EXERCISE BRIEF
From the first line to the last, write out the listing exactly.

INFORMATION SHOWN
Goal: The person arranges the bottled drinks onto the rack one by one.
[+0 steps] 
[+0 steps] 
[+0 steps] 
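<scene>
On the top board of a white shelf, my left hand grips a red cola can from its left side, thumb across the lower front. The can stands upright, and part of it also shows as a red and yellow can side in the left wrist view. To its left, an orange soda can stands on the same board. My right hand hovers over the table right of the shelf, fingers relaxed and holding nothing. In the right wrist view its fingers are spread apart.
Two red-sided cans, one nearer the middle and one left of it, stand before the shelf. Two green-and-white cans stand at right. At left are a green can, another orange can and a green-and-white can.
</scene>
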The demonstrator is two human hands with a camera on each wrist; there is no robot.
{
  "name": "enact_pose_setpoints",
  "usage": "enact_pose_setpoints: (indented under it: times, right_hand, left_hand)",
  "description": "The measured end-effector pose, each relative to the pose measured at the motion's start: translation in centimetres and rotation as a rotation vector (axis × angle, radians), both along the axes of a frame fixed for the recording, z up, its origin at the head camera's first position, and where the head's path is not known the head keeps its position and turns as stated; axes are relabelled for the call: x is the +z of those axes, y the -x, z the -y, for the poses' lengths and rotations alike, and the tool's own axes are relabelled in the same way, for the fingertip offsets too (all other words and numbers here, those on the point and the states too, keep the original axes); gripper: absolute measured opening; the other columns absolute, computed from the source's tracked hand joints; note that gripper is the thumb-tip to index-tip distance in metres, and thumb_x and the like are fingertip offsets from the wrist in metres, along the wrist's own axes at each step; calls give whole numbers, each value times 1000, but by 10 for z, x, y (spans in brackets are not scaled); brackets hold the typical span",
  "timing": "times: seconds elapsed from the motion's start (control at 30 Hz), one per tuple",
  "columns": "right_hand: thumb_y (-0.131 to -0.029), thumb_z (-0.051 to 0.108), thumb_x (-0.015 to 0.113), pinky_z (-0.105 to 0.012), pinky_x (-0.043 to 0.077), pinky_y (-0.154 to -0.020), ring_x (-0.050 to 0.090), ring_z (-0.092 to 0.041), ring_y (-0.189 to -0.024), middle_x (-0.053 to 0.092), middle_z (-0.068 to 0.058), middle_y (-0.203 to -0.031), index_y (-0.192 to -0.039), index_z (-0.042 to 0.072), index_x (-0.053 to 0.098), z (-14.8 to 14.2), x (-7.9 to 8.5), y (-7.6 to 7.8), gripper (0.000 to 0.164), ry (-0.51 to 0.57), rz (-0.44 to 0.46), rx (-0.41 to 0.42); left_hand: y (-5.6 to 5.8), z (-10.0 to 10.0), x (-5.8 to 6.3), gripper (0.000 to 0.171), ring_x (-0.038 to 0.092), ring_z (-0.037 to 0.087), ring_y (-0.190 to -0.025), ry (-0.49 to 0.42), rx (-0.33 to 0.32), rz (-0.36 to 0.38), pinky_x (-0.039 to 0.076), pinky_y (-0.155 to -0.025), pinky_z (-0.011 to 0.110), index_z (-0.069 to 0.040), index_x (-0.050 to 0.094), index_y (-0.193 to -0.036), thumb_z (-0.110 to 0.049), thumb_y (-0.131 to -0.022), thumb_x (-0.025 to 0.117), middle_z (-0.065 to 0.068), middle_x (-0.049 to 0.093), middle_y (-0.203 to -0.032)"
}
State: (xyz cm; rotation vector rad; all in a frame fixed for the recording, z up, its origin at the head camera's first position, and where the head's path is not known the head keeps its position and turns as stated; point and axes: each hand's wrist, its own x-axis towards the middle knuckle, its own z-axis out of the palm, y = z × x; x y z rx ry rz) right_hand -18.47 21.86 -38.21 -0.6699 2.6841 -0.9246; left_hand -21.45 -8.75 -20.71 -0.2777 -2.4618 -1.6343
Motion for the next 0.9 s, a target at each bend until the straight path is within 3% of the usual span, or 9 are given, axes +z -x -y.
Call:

ANSWER SPACE
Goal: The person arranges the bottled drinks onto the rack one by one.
[+0 steps] 
[+0 steps] 
[+0 steps] 
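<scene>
On the top board of a white shelf, my left hand grips a red cola can from its left side, thumb across the lower front. The can stands upright, and part of it also shows as a red and yellow can side in the left wrist view. To its left, an orange soda can stands on the same board. My right hand hovers over the table right of the shelf, fingers relaxed and holding nothing. In the right wrist view its fingers are spread apart.
Two red-sided cans, one nearer the middle and one left of it, stand before the shelf. Two green-and-white cans stand at right. At left are a green can, another orange can and a green-and-white can.
</scene>
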The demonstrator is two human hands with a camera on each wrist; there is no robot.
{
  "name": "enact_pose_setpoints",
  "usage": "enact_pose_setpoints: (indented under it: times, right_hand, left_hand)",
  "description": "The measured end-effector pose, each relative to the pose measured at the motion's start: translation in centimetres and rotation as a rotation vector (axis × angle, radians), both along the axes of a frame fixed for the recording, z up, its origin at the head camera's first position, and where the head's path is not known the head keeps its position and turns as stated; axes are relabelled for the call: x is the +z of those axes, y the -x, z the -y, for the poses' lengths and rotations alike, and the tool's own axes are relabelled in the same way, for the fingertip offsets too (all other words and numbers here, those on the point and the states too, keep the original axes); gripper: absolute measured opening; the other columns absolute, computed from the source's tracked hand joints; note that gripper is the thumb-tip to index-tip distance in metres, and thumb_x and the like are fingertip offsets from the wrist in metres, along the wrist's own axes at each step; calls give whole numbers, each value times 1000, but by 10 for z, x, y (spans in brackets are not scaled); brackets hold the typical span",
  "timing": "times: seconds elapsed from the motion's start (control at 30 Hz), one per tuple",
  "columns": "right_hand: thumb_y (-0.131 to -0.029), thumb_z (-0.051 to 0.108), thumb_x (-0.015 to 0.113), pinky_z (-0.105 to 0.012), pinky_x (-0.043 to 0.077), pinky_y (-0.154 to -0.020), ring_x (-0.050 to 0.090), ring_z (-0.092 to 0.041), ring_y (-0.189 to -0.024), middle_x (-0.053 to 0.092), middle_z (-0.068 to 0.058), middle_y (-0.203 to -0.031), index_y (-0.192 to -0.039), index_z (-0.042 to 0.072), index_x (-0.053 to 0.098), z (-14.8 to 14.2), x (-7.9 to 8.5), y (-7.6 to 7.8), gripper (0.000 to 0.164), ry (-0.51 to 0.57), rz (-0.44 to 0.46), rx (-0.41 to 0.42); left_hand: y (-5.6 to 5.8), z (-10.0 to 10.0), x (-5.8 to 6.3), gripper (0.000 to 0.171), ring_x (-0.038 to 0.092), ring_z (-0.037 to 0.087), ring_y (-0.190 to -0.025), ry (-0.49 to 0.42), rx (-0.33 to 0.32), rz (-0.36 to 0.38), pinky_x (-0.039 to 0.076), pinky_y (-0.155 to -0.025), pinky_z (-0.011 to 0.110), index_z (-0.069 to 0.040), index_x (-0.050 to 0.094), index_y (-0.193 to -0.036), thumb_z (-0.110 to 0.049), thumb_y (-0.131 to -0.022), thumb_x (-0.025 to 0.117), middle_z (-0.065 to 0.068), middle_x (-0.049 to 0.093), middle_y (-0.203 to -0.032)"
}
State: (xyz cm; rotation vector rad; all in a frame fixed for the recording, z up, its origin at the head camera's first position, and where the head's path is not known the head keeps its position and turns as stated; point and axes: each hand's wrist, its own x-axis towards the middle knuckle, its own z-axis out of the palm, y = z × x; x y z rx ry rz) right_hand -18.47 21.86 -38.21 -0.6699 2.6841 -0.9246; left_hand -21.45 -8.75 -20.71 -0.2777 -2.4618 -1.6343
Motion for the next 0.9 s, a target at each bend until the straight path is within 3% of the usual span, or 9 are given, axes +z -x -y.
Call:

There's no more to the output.